=== Section Start ===

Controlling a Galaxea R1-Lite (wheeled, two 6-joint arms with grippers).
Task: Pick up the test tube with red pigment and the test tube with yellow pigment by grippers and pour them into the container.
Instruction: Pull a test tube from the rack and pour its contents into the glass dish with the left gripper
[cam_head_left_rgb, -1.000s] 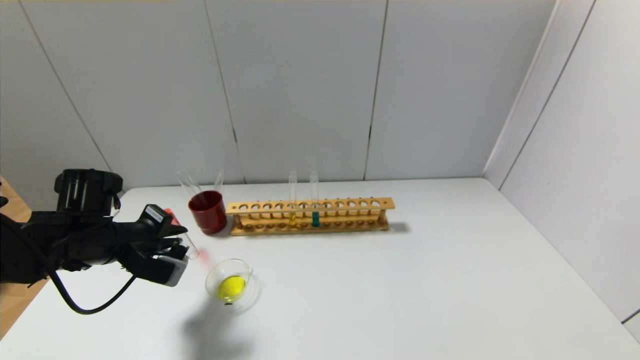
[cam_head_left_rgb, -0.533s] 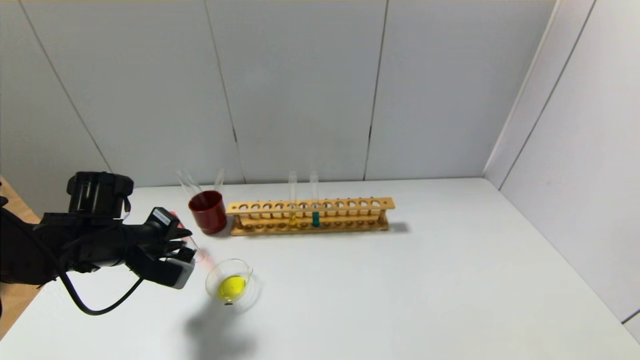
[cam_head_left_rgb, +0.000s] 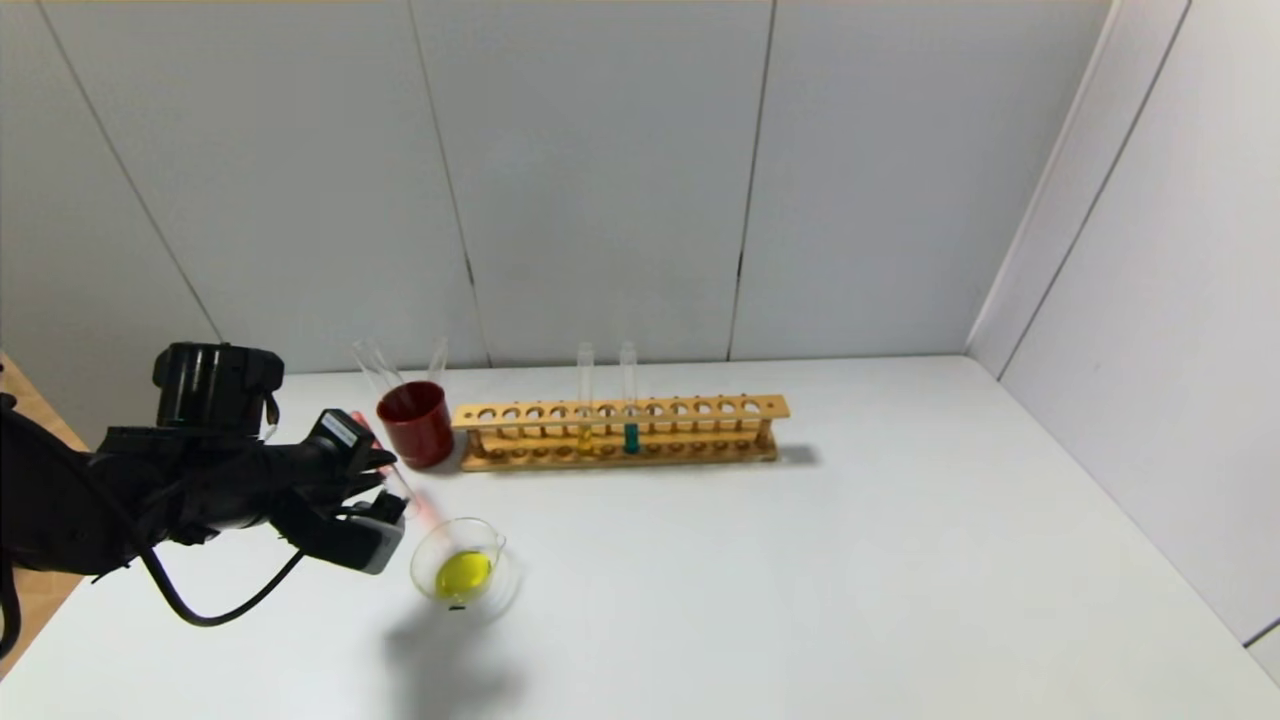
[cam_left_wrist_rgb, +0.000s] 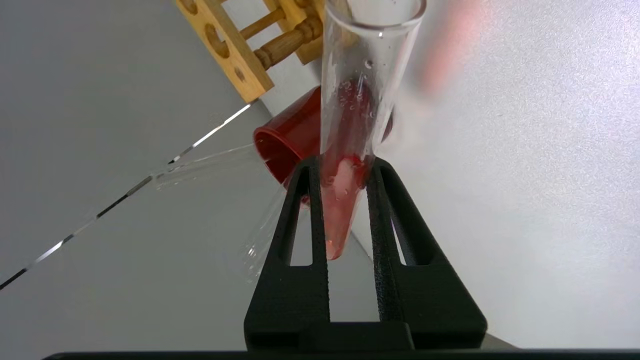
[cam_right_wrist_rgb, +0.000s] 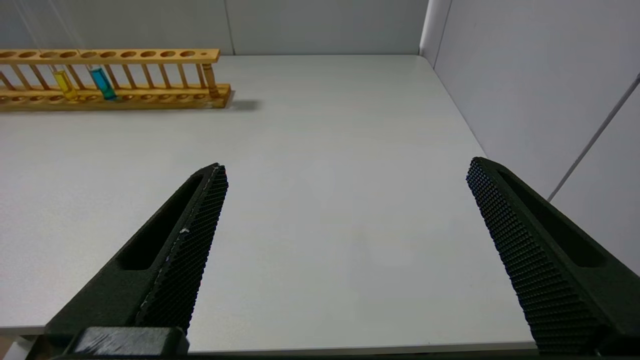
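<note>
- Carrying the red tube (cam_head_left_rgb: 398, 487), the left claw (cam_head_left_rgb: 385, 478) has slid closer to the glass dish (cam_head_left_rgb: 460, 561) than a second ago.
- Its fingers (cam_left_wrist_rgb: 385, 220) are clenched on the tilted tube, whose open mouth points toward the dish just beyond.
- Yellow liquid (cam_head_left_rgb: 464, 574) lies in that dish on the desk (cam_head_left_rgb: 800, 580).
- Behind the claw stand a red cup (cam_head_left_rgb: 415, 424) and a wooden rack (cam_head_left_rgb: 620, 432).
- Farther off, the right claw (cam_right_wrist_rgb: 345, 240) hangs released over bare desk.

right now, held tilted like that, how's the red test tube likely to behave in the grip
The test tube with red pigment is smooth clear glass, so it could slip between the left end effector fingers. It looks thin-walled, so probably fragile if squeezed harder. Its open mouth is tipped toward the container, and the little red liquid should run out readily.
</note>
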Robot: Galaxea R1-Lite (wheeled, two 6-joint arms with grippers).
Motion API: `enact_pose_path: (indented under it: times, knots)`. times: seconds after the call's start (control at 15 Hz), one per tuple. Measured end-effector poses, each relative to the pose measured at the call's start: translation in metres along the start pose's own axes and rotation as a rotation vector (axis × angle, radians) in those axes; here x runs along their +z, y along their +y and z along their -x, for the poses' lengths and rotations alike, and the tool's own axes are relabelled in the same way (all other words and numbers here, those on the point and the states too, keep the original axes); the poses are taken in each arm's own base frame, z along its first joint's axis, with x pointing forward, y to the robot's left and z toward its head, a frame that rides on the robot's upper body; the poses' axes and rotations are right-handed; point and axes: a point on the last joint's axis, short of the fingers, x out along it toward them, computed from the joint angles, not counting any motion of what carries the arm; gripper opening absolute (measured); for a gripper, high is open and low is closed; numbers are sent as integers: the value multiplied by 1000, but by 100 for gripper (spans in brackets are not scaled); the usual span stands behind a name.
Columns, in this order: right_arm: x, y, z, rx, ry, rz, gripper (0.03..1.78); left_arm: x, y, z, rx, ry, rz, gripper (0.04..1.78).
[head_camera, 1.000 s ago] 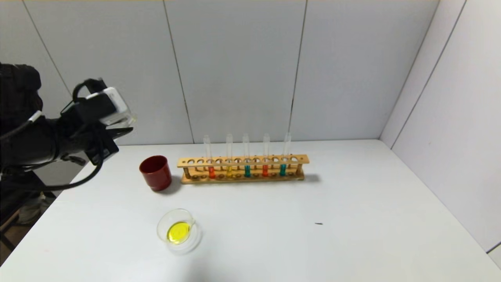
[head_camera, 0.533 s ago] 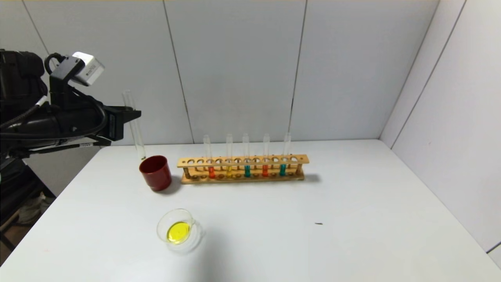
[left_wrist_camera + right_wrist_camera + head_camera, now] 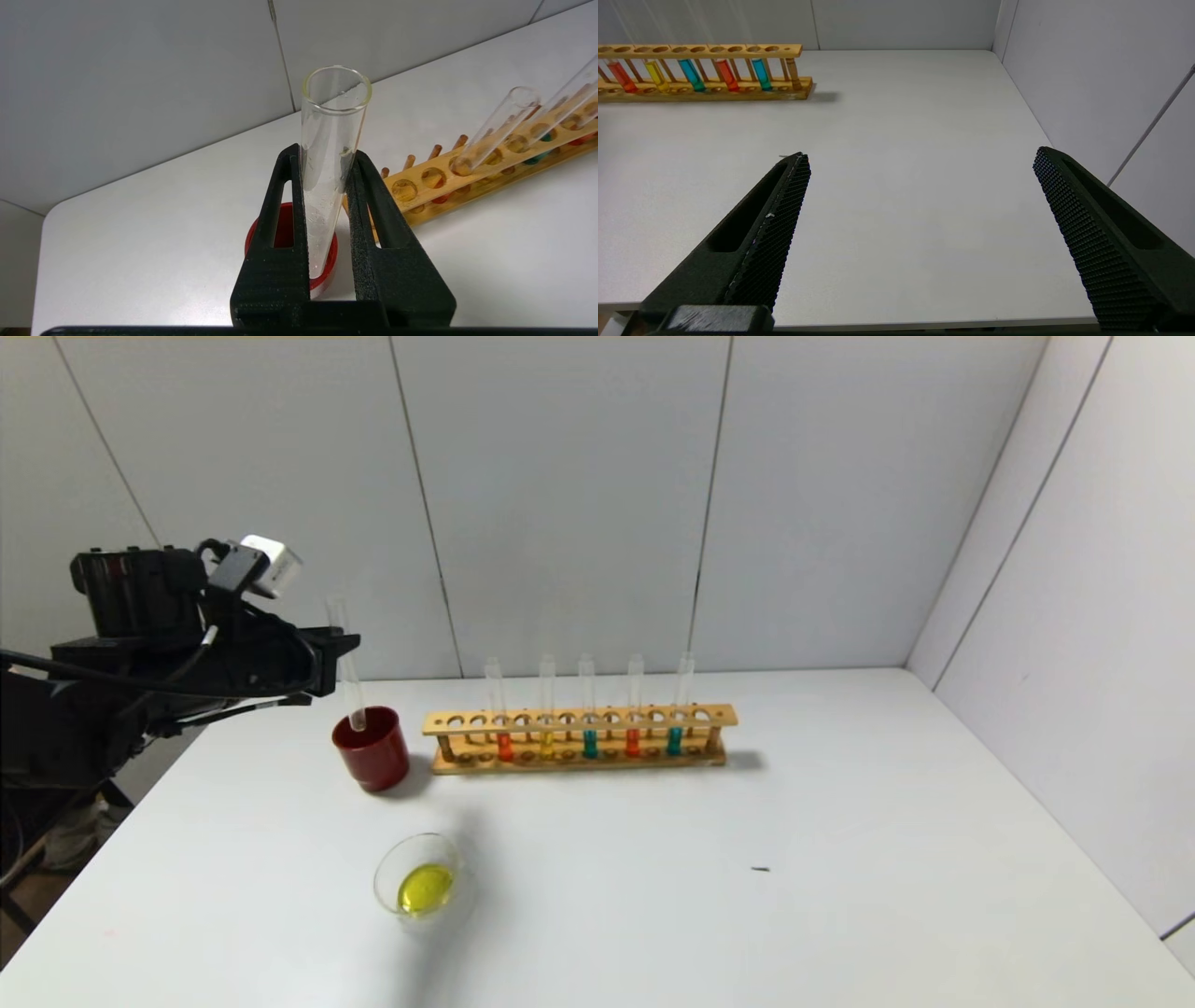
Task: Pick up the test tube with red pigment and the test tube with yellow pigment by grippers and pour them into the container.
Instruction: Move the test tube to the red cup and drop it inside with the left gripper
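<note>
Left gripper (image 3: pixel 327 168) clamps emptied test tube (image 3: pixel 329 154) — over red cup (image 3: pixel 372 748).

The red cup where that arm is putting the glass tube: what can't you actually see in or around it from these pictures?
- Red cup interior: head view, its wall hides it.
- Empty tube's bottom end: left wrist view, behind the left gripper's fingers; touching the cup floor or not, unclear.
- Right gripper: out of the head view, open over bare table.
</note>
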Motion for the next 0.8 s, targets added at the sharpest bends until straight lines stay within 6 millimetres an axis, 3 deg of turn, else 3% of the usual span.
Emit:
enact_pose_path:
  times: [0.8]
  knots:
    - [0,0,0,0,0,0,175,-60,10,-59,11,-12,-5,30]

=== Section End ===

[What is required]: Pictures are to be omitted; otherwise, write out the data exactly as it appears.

[Response box]:
Controlling a Galaxea R1-Lite (wheeled, two 6-joint arms with grippers).
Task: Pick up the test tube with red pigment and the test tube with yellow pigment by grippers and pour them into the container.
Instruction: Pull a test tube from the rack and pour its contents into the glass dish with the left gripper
[cam_head_left_rgb, -1.000s] 
[cam_head_left_rgb, -0.533s] 
[cam_head_left_rgb, +0.000s] 
[cam_left_wrist_rgb, +0.000s] 
[cam_right_wrist_rgb, +0.000s] 
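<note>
- Carrying the red tube (cam_head_left_rgb: 398, 487), the left claw (cam_head_left_rgb: 385, 478) has slid closer to the glass dish (cam_head_left_rgb: 460, 561) than a second ago.
- Its fingers (cam_left_wrist_rgb: 385, 220) are clenched on the tilted tube, whose open mouth points toward the dish just beyond.
- Yellow liquid (cam_head_left_rgb: 464, 574) lies in that dish on the desk (cam_head_left_rgb: 800, 580).
- Behind the claw stand a red cup (cam_head_left_rgb: 415, 424) and a wooden rack (cam_head_left_rgb: 620, 432).
- Farther off, the right claw (cam_right_wrist_rgb: 345, 240) hangs released over bare desk.

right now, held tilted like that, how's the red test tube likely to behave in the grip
The test tube with red pigment is smooth clear glass, so it could slip between the left end effector fingers. It looks thin-walled, so probably fragile if squeezed harder. Its open mouth is tipped toward the container, and the little red liquid should run out readily.
</note>
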Robot: Galaxea R1-Lite (wheeled, two 6-joint arms with grippers).
Motion API: `enact_pose_path: (indented under it: times, knots)`. times: seconds after the call's start (control at 15 Hz), one per tuple. Measured end-effector poses, each relative to the pose measured at the call's start: translation in metres along the start pose's own axes and rotation as a rotation vector (axis × angle, radians) in those axes; here x runs along their +z, y along their +y and z along their -x, for the poses' lengths and rotations alike, and the tool's own axes are relabelled in the same way (all other words and numbers here, those on the point and the states too, keep the original axes); the poses are taken in each arm's own base frame, z along its first joint's axis, with x pointing forward, y to the robot's left and z toward its head, a frame that rides on the robot's upper body; the poses' axes and rotations are right-handed; point and axes: a point on the last joint's axis, short of the fingers, x out along it toward them, computed from the joint angles, not counting any motion of what carries the arm; gripper opening absolute (measured); for a gripper, high is open and low is closed; numbers are sent as integers: the value multiplied by 1000, but by 100 for gripper (spans in brackets are not scaled); the usual span stands behind a name.
Columns, in this order: right_arm: x, y, z, rx, ry, rz, gripper (0.03..1.78); left_arm: x, y, z, rx, ry, rz, gripper (0.04..1.78).
[head_camera, 1.000 s ago] 
[head_camera, 0.533 s ago] 
[left_wrist_camera + right_wrist_camera + head_camera, now] 
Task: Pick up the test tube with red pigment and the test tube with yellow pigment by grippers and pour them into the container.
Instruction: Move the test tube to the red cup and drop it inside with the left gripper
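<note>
Left gripper (image 3: pixel 327 168) clamps emptied test tube (image 3: pixel 329 154) — over red cup (image 3: pixel 372 748).

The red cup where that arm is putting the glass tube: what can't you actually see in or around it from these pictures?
- Red cup interior: head view, its wall hides it.
- Empty tube's bottom end: left wrist view, behind the left gripper's fingers; touching the cup floor or not, unclear.
- Right gripper: out of the head view, open over bare table.
</note>
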Motion for the next 0.8 s, targets added at the sharpest bends until straight lines stay within 6 millimetres an axis, 3 deg of turn, else 3% of the usual span.
Emit:
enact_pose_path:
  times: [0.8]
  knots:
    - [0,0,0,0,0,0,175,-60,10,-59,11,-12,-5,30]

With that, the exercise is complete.